Work instructions -> Going line by line through the entries below, tally those that hold the string "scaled". Give only the total.

[Records from a data source]
^^^^

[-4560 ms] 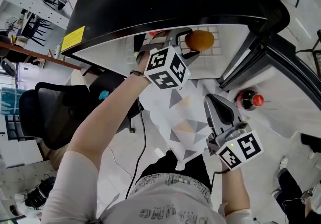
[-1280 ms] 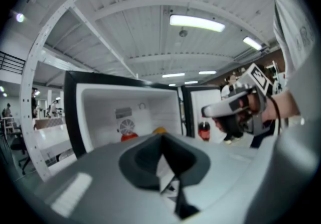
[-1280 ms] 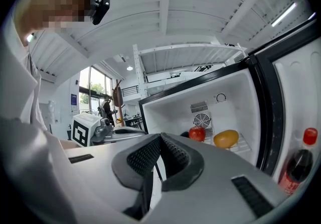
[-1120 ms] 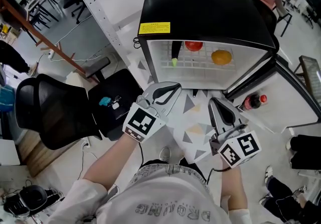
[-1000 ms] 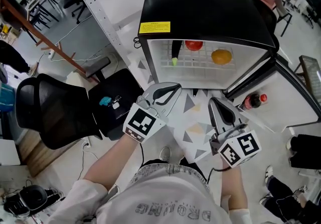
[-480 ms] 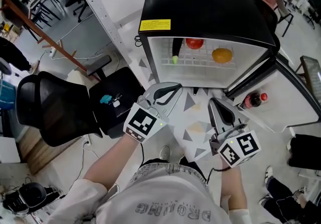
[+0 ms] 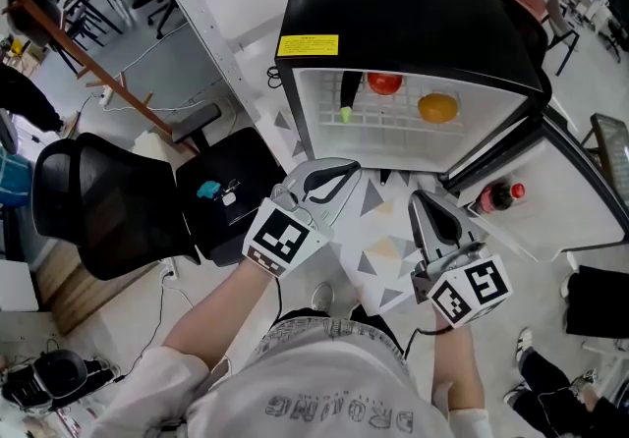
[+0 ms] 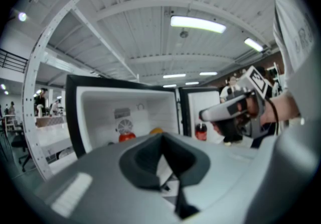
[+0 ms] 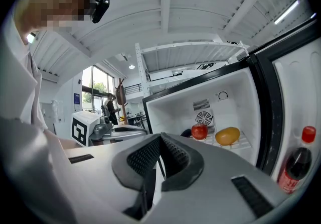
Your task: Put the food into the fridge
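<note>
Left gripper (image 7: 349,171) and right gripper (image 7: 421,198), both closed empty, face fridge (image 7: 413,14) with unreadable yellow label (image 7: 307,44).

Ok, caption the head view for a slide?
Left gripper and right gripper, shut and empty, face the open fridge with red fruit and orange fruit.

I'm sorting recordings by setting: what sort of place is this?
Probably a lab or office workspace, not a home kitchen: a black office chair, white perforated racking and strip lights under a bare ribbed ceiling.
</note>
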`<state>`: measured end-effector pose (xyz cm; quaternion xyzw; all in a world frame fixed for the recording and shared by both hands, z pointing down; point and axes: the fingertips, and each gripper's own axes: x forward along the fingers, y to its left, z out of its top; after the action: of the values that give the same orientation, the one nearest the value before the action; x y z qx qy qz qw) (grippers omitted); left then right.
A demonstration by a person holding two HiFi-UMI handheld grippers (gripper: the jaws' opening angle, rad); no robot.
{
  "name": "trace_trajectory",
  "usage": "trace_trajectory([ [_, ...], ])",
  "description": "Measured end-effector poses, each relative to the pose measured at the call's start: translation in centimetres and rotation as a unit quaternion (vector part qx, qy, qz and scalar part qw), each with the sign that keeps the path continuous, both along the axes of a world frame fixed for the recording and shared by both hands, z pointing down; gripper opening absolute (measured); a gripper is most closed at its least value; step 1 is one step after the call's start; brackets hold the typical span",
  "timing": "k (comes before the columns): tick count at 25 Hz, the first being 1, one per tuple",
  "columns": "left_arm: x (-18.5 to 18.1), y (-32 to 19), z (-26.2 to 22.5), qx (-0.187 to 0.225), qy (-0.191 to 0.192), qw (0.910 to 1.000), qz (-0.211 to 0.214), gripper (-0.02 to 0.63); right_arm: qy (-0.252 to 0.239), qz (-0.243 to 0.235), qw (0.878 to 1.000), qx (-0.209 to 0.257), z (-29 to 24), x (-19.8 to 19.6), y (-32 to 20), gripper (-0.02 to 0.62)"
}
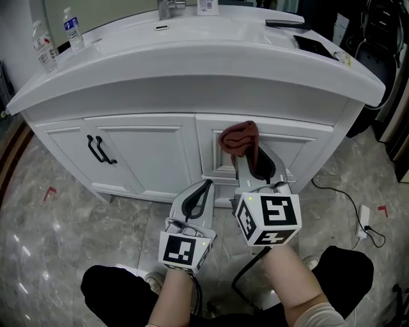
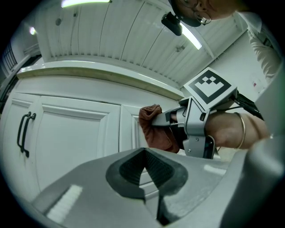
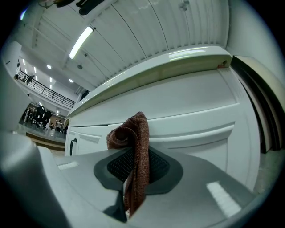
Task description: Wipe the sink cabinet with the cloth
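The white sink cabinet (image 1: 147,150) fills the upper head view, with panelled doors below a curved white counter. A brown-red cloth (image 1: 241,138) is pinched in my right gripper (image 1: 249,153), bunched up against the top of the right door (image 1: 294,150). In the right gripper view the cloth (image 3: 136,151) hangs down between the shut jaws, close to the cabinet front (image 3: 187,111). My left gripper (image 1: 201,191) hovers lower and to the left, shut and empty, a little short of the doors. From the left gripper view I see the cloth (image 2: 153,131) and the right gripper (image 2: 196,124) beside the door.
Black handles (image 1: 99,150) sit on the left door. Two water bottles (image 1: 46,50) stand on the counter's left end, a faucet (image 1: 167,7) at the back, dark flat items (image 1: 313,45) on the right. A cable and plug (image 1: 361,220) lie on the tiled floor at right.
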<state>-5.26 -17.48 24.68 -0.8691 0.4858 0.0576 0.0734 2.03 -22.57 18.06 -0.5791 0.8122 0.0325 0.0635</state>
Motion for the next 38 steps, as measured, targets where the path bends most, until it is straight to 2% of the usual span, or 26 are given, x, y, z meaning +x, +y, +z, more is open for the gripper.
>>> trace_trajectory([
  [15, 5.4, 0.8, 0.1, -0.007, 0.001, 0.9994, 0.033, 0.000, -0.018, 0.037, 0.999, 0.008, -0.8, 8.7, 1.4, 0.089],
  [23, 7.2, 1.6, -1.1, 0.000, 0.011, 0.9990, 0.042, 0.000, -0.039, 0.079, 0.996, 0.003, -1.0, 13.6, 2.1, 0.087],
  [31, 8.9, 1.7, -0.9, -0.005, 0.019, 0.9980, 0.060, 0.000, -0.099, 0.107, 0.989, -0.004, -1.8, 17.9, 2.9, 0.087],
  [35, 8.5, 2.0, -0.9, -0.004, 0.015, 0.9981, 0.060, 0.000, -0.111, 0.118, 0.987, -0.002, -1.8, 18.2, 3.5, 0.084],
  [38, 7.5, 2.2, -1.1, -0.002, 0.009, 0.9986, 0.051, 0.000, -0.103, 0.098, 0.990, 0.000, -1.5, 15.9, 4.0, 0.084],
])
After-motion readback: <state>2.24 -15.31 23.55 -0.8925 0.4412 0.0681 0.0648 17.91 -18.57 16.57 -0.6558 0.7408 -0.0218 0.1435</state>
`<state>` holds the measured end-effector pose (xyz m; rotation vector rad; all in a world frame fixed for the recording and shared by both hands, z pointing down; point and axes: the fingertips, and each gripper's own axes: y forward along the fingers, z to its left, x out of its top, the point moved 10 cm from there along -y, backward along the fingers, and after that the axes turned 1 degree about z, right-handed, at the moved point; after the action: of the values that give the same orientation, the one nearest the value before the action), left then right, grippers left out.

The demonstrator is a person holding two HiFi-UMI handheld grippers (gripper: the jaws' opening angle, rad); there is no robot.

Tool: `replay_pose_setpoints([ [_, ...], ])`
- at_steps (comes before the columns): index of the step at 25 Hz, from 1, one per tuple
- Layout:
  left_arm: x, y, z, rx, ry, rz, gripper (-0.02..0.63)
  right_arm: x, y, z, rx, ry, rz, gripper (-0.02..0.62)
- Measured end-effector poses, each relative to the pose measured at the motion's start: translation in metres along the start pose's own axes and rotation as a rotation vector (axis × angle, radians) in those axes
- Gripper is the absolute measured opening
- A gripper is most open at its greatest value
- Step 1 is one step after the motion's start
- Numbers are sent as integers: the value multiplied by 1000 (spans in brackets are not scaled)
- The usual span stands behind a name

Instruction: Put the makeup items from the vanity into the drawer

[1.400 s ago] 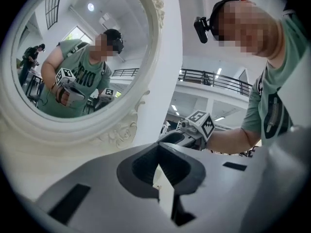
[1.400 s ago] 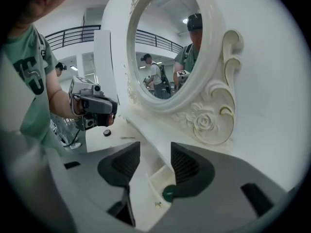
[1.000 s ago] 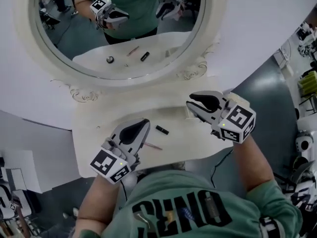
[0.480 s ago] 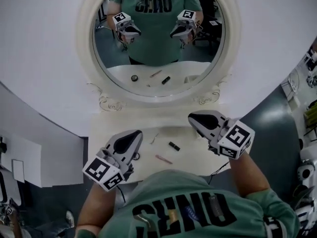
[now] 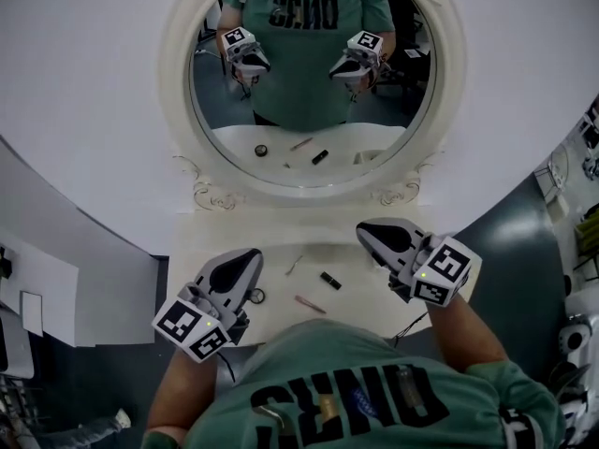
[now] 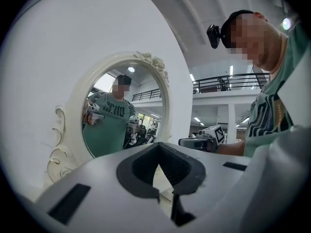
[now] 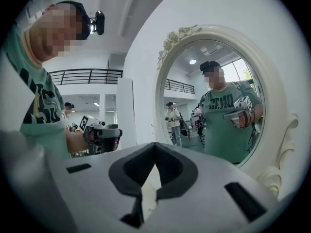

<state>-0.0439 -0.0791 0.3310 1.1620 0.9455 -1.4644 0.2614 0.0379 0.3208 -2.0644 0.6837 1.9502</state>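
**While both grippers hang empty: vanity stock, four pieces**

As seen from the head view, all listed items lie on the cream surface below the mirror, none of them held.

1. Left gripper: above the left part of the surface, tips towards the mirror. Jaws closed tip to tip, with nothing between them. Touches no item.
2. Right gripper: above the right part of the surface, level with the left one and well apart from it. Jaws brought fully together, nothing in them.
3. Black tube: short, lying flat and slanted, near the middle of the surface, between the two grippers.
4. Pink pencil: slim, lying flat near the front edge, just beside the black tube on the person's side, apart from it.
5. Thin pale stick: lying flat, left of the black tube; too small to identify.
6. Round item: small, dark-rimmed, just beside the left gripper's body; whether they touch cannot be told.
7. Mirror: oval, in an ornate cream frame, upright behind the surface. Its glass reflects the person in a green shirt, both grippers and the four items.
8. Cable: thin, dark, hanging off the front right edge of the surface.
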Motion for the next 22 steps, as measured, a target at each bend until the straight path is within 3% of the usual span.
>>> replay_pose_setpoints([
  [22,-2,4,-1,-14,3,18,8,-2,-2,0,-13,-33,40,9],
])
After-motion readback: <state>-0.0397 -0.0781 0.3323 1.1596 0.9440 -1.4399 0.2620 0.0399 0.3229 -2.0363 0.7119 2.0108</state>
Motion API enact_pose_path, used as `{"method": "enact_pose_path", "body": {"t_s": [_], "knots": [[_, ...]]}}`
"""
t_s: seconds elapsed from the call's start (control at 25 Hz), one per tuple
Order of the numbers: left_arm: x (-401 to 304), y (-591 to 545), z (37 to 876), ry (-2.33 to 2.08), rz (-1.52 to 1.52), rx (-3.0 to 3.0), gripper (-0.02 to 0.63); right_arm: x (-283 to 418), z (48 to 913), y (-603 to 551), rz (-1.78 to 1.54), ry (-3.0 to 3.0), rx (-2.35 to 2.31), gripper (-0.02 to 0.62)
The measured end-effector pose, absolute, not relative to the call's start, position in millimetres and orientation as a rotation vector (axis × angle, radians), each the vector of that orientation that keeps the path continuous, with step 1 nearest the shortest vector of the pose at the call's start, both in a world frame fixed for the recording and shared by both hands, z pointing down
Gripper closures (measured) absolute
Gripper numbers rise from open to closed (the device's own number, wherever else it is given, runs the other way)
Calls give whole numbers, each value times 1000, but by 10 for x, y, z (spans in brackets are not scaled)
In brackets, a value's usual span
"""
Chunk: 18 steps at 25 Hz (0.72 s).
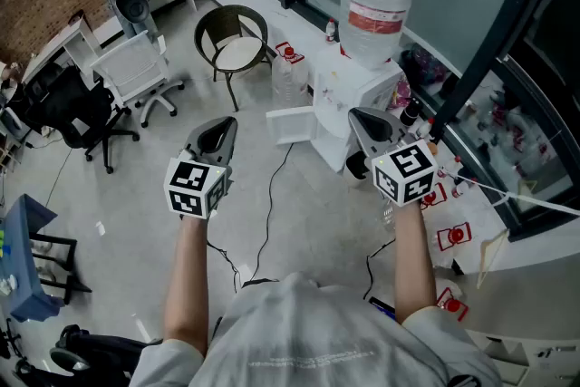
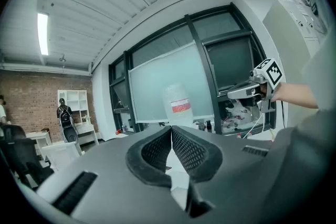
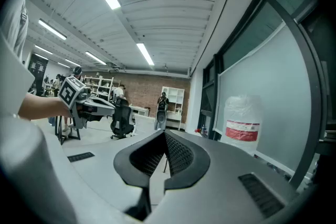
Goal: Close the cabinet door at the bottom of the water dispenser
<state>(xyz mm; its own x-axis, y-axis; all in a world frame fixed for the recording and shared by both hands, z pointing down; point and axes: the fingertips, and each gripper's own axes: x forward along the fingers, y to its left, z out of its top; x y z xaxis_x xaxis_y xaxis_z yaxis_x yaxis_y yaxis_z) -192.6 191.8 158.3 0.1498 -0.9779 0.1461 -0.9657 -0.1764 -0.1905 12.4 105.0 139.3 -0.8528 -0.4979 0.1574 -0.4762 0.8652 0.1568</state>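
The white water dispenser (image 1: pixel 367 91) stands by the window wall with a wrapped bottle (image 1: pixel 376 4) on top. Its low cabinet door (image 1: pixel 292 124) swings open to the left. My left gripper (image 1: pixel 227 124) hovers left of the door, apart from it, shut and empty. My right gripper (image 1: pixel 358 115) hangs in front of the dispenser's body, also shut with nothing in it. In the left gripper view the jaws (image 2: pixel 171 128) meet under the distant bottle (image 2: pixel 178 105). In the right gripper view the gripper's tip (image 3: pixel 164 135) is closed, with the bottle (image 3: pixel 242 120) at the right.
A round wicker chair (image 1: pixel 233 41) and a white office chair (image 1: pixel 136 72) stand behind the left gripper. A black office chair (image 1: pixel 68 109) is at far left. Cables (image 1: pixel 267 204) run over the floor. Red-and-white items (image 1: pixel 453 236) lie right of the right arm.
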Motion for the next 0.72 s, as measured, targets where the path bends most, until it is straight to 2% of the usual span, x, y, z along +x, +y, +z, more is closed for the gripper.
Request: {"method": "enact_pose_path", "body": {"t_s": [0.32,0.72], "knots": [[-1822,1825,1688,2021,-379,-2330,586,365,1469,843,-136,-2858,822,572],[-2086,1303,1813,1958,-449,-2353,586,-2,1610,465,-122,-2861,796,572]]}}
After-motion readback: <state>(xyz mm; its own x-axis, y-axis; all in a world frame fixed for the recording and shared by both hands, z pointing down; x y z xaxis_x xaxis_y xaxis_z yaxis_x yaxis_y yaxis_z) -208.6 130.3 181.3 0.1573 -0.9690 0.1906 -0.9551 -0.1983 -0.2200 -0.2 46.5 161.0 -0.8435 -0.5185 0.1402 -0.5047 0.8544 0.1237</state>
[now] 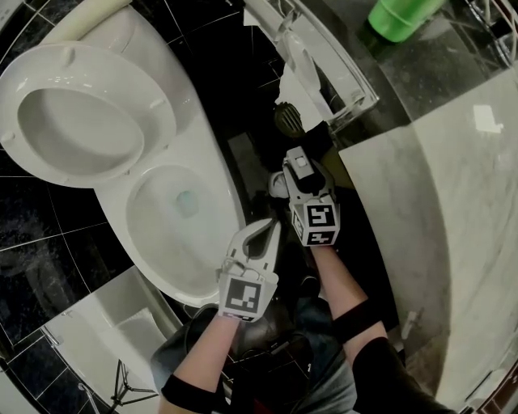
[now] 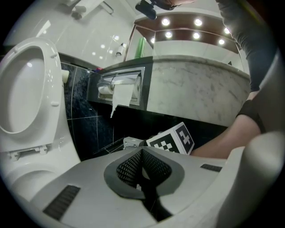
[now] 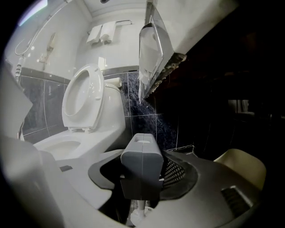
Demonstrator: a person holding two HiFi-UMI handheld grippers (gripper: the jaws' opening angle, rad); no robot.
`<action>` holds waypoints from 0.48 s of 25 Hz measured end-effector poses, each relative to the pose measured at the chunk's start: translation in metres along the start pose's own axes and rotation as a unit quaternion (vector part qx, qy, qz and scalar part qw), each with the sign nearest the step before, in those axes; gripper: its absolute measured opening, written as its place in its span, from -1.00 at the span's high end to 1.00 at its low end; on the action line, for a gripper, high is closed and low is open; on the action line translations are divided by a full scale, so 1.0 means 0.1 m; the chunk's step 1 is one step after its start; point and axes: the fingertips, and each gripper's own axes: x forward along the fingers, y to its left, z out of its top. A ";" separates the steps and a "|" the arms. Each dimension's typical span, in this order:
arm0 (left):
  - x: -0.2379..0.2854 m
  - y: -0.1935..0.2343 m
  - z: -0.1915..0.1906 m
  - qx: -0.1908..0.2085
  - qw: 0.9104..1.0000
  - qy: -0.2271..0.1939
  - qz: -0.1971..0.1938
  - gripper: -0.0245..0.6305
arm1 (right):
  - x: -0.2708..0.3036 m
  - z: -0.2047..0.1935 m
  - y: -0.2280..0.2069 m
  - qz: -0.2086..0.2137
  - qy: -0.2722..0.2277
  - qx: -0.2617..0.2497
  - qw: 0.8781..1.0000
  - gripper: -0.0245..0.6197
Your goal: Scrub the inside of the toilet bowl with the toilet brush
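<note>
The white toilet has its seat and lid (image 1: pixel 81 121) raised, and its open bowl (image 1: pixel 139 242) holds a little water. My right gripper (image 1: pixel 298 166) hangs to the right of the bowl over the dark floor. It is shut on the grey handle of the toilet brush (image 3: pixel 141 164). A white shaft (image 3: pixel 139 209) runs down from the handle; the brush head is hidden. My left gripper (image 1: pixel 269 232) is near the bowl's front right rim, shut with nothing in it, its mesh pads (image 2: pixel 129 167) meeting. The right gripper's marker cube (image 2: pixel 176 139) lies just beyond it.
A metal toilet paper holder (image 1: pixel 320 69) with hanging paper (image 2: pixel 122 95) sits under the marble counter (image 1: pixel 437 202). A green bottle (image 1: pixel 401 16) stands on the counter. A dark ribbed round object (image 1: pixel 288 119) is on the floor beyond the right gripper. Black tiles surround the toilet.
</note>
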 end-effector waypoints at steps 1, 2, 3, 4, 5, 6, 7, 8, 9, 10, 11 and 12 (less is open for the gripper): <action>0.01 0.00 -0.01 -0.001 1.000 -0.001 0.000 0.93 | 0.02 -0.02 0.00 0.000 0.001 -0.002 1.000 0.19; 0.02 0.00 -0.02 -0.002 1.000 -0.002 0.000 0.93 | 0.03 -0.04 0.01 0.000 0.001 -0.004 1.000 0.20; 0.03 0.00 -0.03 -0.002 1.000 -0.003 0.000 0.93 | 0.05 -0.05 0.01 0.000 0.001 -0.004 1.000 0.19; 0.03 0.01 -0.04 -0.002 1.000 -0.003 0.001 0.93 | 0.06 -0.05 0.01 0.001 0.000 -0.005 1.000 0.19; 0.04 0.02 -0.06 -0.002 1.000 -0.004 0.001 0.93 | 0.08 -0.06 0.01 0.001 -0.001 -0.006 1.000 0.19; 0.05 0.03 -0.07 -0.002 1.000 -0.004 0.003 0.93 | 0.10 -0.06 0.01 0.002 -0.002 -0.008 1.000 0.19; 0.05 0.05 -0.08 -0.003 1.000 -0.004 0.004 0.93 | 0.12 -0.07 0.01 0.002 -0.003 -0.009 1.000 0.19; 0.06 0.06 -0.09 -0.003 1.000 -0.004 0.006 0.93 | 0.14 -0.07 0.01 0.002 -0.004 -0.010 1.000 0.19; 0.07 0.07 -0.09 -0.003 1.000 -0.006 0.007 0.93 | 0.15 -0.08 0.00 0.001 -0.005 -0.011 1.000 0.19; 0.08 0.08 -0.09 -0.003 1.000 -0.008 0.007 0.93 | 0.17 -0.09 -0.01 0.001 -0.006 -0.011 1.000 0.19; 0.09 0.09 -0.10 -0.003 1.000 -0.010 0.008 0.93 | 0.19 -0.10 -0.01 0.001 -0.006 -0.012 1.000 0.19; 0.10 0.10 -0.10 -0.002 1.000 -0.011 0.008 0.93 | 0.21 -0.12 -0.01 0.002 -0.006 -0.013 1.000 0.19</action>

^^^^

Answer to the problem -> 2